We boil down productivity application performance into two broad categories: single-threaded and multi-threaded. These slides show the geometric mean of performance in several of our most important tests in each of these categories, but be sure to look at the expanded results below for more granular analysis.

Selling a 16-core chip for $699 means it has to deliver the goods in productivity workloads, too. The Ryzen 9 9950X3D lives up to that billing, delivering a solid 20% gain over the prior-gen Ryzen 7 7950X3D. Unlike the trends we saw with the previous-gen models, the 9950X3D matches the vanilla Ryzen 9 9950X in our overall measure of performance in multi-threaded workloads.

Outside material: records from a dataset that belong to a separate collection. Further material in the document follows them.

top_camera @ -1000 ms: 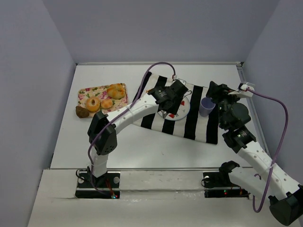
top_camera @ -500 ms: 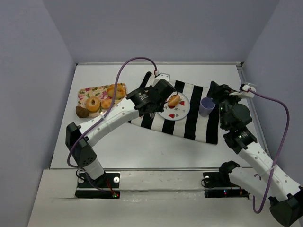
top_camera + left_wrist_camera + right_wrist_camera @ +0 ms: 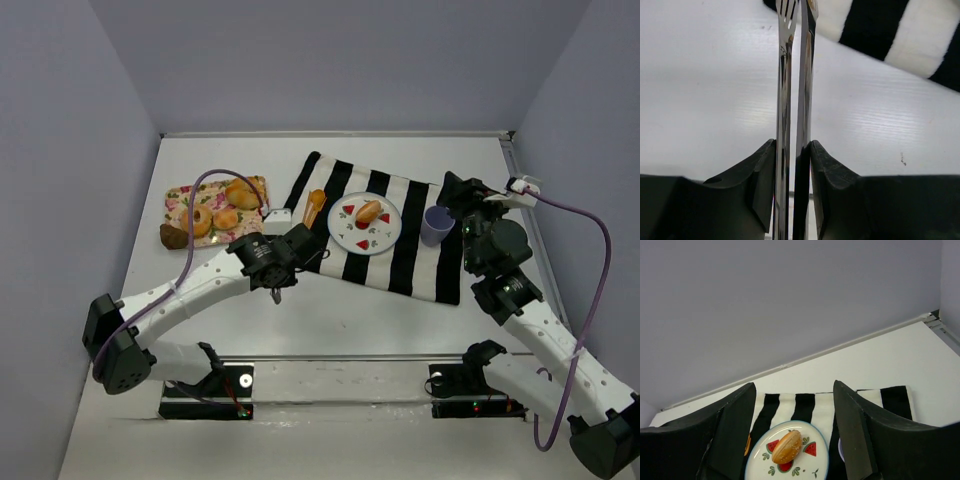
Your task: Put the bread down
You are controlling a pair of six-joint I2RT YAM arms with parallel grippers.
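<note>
Left end effector (image 3: 792, 170) withdrawn, gripping tongs (image 3: 784, 100) | bread (image 3: 369, 211) on plate (image 3: 383, 230), well apart

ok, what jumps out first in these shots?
The bread lies on the white watermelon-print plate, which sits on the black-and-white striped cloth right of centre. The left gripper is shut on metal tongs over the table by the cloth's edge. The right gripper hangs open beside a purple cup, facing the plate.
</note>
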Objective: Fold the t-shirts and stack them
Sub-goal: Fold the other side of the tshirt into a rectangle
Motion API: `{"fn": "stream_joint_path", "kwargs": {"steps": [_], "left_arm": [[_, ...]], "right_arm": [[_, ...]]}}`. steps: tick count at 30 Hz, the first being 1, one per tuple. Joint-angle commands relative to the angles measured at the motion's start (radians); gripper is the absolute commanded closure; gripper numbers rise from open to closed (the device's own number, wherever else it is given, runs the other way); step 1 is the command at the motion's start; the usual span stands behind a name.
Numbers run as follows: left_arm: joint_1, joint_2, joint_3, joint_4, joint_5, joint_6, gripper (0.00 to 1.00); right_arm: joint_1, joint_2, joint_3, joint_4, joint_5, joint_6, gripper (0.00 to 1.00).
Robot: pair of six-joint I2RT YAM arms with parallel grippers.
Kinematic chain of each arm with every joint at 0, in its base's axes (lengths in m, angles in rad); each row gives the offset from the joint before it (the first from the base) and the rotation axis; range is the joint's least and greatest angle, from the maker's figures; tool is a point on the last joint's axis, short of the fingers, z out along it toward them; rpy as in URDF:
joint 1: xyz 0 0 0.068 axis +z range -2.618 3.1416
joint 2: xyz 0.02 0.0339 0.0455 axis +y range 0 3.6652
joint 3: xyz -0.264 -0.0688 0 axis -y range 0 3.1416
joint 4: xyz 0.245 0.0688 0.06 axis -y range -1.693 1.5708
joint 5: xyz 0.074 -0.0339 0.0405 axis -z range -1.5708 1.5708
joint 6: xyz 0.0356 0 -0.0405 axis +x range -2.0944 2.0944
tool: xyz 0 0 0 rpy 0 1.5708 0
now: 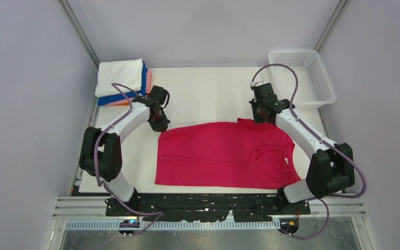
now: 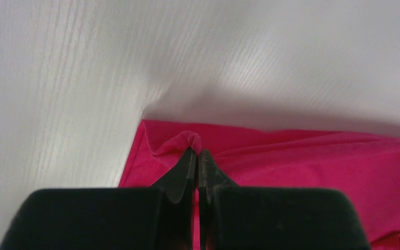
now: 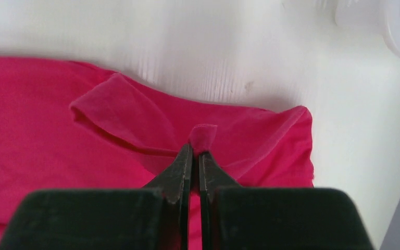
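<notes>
Your two arms (image 1: pixel 130 119) have white links and black joints, a purple cable (image 1: pixel 278 65) loops behind each gripper (image 2: pixel 198 153), and black fingers (image 2: pixel 179 174) taper to points.

The magenta-red cloth t-shirt (image 1: pixel 224 153) lies spread on my white table (image 1: pixel 208 94), toward the near edge. My left tool (image 1: pixel 160 125) sits at its far left corner, my right tool (image 1: pixel 261 115) at its far right. A stack of folded cloth t-shirts (image 1: pixel 121 79) fills the table's far left corner; a white plastic mesh basket (image 1: pixel 320 78) stands far right, perhaps overhanging.
</notes>
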Motion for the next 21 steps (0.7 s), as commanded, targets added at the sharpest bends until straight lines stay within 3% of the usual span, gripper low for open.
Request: {"fn": "stream_joint_path", "kwargs": {"steps": [1,13,21], "left_arm": [[-0.029,-0.087,-0.048,0.025,-0.048,0.013,1.00],[-0.062,-0.244,-0.196,0.031,-0.107,0.011,1.00],[-0.070,-0.289,-0.240,0.046,-0.109,0.013,1.00]], "right_arm": [[0.038,-0.137,-0.049,-0.091,0.100,0.042,0.95],[0.131,-0.385,-0.127,-0.339,0.228,0.158,0.95],[0.178,-0.453,-0.078,-0.429,0.166,0.135,0.95]]}}
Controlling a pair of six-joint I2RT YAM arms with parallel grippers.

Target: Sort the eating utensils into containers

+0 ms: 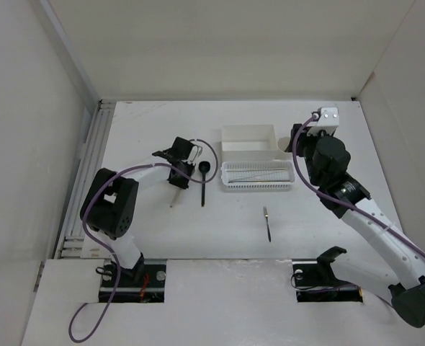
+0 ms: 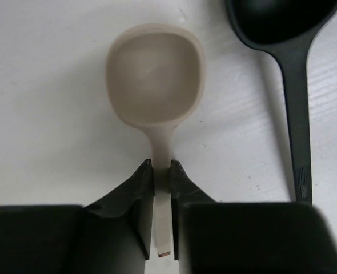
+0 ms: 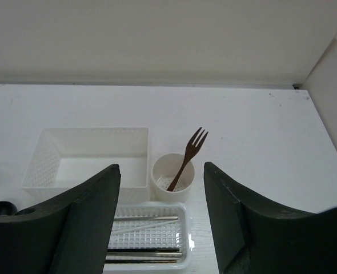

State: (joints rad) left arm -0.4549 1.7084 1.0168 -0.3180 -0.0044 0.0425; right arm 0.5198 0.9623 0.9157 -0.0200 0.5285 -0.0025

Notably, there are plenty of examples of the 9950X taking the lead in the heavily threaded workloads in the albums below, but the difference in many of the real-world workloads is surprisingly slim.

The $620 Core Ultra 9 285K is the 9950X3D's real competitor in productivity workloads; it delivers far more performance in threaded workloads than the Core i9-14900K. Regardless, the 9950X3D is 11% faster in threaded workloads than the 285K. However, our overall measurement is heavily influenced by performance in AVX-512 workloads. The 9950X3D has an easy leg up due to its support for AVX-512, while the 285K can't leverage the performance-boosting instructions. The results below also have plenty of examples where the 285K takes the lead over the 9950X3D in threaded workloads.

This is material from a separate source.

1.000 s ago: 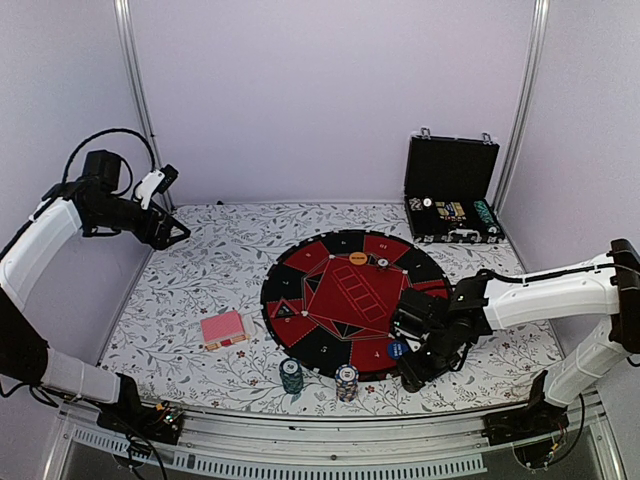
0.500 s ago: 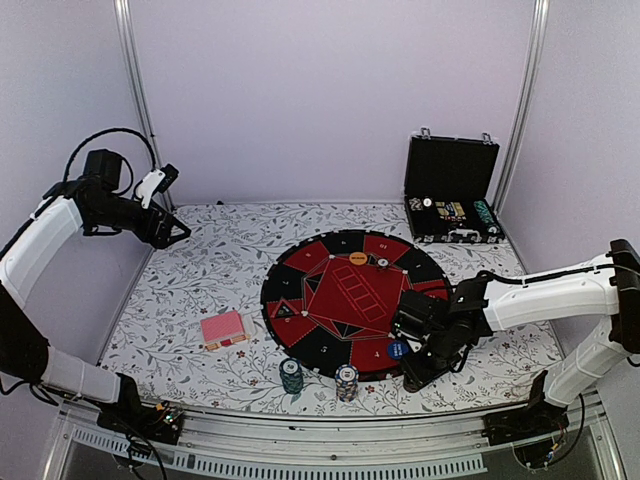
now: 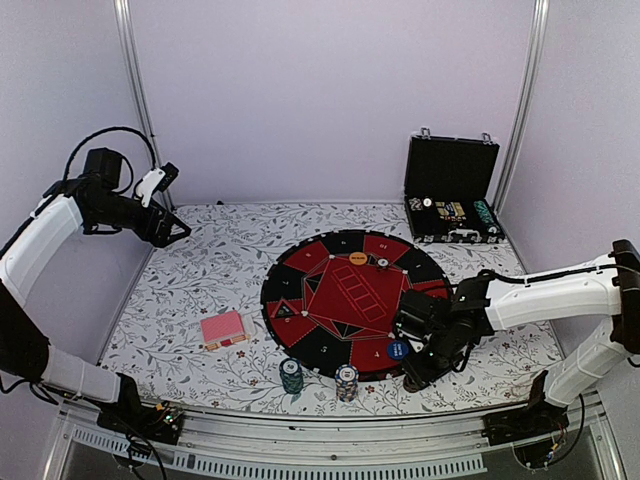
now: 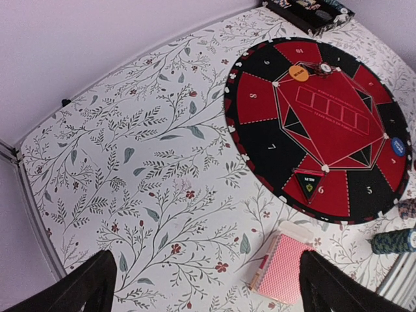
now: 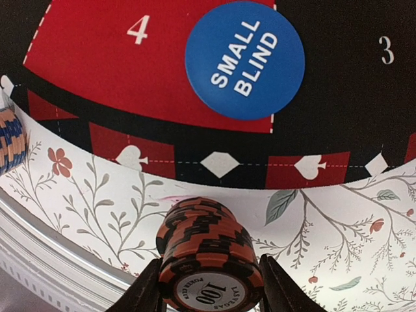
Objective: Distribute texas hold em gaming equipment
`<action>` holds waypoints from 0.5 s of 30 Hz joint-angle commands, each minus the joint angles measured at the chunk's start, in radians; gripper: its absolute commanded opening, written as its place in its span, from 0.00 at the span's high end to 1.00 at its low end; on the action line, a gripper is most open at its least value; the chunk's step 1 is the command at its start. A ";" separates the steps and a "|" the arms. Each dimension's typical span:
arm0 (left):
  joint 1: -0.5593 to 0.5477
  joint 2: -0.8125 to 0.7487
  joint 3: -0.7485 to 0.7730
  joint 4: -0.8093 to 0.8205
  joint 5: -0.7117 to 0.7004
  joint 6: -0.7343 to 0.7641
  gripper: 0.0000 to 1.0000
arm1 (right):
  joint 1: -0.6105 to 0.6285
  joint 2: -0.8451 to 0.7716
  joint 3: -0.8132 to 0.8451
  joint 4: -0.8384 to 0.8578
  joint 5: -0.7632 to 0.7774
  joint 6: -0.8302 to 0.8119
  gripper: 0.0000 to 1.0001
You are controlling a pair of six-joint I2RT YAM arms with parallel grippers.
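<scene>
A stack of orange-and-black poker chips (image 5: 207, 250) stands on the cloth just off the mat's near edge, and my right gripper (image 5: 209, 289) is shut on it, a finger on each side. Just beyond it the blue small blind disc (image 5: 245, 60) lies on the mat (image 3: 345, 300). In the top view my right gripper (image 3: 414, 376) hides that stack. A dark green stack (image 3: 291, 375) and a blue-white stack (image 3: 347, 380) stand to its left. The pink-backed card deck (image 4: 286, 270) lies left of the mat. My left gripper (image 3: 172, 230) hangs open and empty, high at the far left.
The black hinged case (image 3: 452, 200) stands open at the back right with more chips inside. An orange disc (image 3: 358, 258) and a single chip (image 3: 381, 263) lie on the mat's far side, and a triangular marker (image 4: 307, 185) lies on its left part. The metal table rail (image 5: 45, 253) runs close behind the held stack.
My right gripper has shifted very slightly by the mat's near edge, still around the chip stack. The left arm has not moved.
</scene>
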 commanded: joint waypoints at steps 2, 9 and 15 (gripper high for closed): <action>-0.007 -0.008 0.002 -0.008 0.012 0.000 0.00 | 0.006 -0.029 0.020 -0.005 0.009 0.006 0.50; -0.007 -0.002 0.009 -0.009 0.014 0.001 0.00 | 0.005 -0.029 0.023 0.000 0.011 0.004 0.55; -0.007 0.003 0.014 -0.009 0.016 -0.003 0.00 | 0.004 -0.025 0.014 0.011 0.006 0.000 0.60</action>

Our simple PBO overclock yielded a 6% boost for the 9950X3D with no real effort, and we also included those results in the albums below. Remember, the Intel processors would also benefit from overclocking, but this would require far more manual intervention.

What the Intel chips lack in sheer threaded horsepower, they make up for in single-threaded performance. In our cumulative single-thread performance measurement, the Core Ultra 9 285K is 7% faster than the 9950X3D, and the 14900K is 3% faster.

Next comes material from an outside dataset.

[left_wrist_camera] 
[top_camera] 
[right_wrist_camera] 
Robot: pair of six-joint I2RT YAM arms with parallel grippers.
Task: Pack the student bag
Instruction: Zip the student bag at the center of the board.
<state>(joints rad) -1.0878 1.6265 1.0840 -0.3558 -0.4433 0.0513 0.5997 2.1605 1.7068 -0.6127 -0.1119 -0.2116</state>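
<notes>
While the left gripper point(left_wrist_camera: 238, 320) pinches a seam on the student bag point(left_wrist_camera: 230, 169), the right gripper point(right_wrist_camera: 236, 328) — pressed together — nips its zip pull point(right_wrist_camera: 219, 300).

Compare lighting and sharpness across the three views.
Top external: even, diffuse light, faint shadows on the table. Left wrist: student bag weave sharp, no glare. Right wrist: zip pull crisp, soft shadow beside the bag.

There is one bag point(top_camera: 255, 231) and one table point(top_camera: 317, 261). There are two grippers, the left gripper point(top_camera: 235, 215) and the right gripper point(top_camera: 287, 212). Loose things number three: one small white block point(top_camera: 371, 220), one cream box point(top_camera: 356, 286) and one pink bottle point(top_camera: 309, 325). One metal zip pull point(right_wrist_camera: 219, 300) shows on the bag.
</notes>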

Rendering Benchmarks — AMD Ryzen 9 9950X3D

Intel's Arrow Lake excels in many of the heavily threaded rendering workloads, like its huge leads in POV-Ray, C-Ray, and LuxMark C++. It also delivers leading performance in the single-threaded Cinebench R23 and 2024 benchmarks.

The AMD Ryzen 9 9950X3D also has its advantages, easily leading in Blender, Embree, and both Cinebench multi-core benchmarks, among others. Again, we see strong gains in some workloads from the PBO feature and a surprisingly slim difference between the 9950X and 9950X3D.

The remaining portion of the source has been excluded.